#### TASK DETAILS
Print nothing except the lines of the listing below from the line with "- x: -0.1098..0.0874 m" to the line with "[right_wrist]", each exactly as written, both ends included.

#### DATA

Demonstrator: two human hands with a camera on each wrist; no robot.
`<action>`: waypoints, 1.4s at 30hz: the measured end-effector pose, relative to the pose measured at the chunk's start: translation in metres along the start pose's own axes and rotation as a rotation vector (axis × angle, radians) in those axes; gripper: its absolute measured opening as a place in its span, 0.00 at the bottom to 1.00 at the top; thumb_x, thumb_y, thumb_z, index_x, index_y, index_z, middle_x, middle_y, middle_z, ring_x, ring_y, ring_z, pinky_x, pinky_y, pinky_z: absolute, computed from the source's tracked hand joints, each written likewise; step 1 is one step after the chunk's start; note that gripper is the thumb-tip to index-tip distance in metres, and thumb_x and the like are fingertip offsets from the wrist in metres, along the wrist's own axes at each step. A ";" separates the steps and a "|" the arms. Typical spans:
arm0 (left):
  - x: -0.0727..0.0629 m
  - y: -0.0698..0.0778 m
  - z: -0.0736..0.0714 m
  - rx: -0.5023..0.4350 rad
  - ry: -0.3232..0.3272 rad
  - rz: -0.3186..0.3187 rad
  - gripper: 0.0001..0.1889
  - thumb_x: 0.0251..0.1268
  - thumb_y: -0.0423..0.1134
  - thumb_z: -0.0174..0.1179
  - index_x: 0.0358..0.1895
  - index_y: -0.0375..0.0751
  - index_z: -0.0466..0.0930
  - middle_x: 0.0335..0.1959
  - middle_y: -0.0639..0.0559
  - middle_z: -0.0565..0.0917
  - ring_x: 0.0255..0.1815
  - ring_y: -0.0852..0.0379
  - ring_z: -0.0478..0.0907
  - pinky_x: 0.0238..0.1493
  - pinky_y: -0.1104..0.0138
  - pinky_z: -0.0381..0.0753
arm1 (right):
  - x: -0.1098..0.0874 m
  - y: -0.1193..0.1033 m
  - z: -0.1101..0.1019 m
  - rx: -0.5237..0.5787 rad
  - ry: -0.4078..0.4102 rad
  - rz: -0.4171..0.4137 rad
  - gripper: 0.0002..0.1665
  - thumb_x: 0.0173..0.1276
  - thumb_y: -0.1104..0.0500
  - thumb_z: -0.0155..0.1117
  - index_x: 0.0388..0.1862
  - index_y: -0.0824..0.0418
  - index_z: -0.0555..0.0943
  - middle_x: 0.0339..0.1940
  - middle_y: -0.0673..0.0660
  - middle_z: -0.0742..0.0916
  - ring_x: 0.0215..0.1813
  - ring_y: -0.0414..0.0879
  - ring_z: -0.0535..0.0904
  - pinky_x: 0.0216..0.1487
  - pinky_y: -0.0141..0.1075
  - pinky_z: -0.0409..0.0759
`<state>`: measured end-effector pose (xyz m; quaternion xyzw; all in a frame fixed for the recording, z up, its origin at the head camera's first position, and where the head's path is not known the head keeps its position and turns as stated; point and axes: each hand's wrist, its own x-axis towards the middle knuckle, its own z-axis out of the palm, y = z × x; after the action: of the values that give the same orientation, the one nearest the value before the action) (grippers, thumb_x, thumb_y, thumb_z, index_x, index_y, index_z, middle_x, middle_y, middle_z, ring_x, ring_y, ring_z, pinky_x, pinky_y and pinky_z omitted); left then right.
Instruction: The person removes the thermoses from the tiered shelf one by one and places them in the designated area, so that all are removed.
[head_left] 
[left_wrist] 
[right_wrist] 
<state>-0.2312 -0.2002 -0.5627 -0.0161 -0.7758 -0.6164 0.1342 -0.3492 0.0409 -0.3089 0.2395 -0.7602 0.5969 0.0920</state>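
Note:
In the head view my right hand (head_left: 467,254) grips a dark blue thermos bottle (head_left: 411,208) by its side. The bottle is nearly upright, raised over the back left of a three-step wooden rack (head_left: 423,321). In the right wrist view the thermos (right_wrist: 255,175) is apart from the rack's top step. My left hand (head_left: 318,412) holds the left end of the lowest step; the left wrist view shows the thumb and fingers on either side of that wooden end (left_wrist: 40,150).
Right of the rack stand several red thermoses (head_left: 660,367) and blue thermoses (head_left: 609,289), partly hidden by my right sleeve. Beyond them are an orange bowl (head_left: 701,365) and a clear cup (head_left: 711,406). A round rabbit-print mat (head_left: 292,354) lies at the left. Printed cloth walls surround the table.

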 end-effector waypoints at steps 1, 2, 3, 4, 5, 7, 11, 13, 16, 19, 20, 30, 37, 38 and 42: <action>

#### SOLUTION TO THIS PROBLEM
  - x: -0.1098..0.0874 m
  - y: -0.1193..0.1033 m
  - z: -0.1101..0.1019 m
  - rx: -0.5237..0.5787 rad
  - ry: -0.4078..0.4102 rad
  - rz: -0.4171..0.4137 rad
  - gripper: 0.0002..0.1665
  - thumb_x: 0.0173..0.1276
  - thumb_y: -0.1104..0.0500
  - thumb_z: -0.0155..0.1117
  - index_x: 0.0388..0.1862
  - index_y: -0.0824..0.0418
  - index_z: -0.0555..0.0943
  - middle_x: 0.0339..0.1940
  - middle_y: -0.0673..0.0660
  - middle_z: -0.0742..0.0916
  - ring_x: 0.0215..0.1813
  - ring_y: -0.0414..0.0879
  - ring_z: -0.0535..0.0904
  - pinky_x: 0.0216..0.1487
  - pinky_y: -0.0141..0.1075
  - pinky_z: -0.0409..0.0759
`<state>`: measured end-effector pose (xyz m; quaternion xyzw; all in a frame fixed for the recording, z up, its origin at the head camera's first position, and where the head's path is not known the head keeps its position and turns as stated; point and axes: each hand's wrist, its own x-axis towards the middle knuckle, its own z-axis out of the palm, y = z × x; after the action: of the values that give the same orientation, the one nearest the value before the action) (grippers, thumb_x, thumb_y, thumb_z, index_x, index_y, index_z, middle_x, middle_y, middle_z, ring_x, ring_y, ring_z, pinky_x, pinky_y and pinky_z omitted); left then right.
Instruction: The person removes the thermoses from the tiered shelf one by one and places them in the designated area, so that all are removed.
[head_left] 
[left_wrist] 
[right_wrist] 

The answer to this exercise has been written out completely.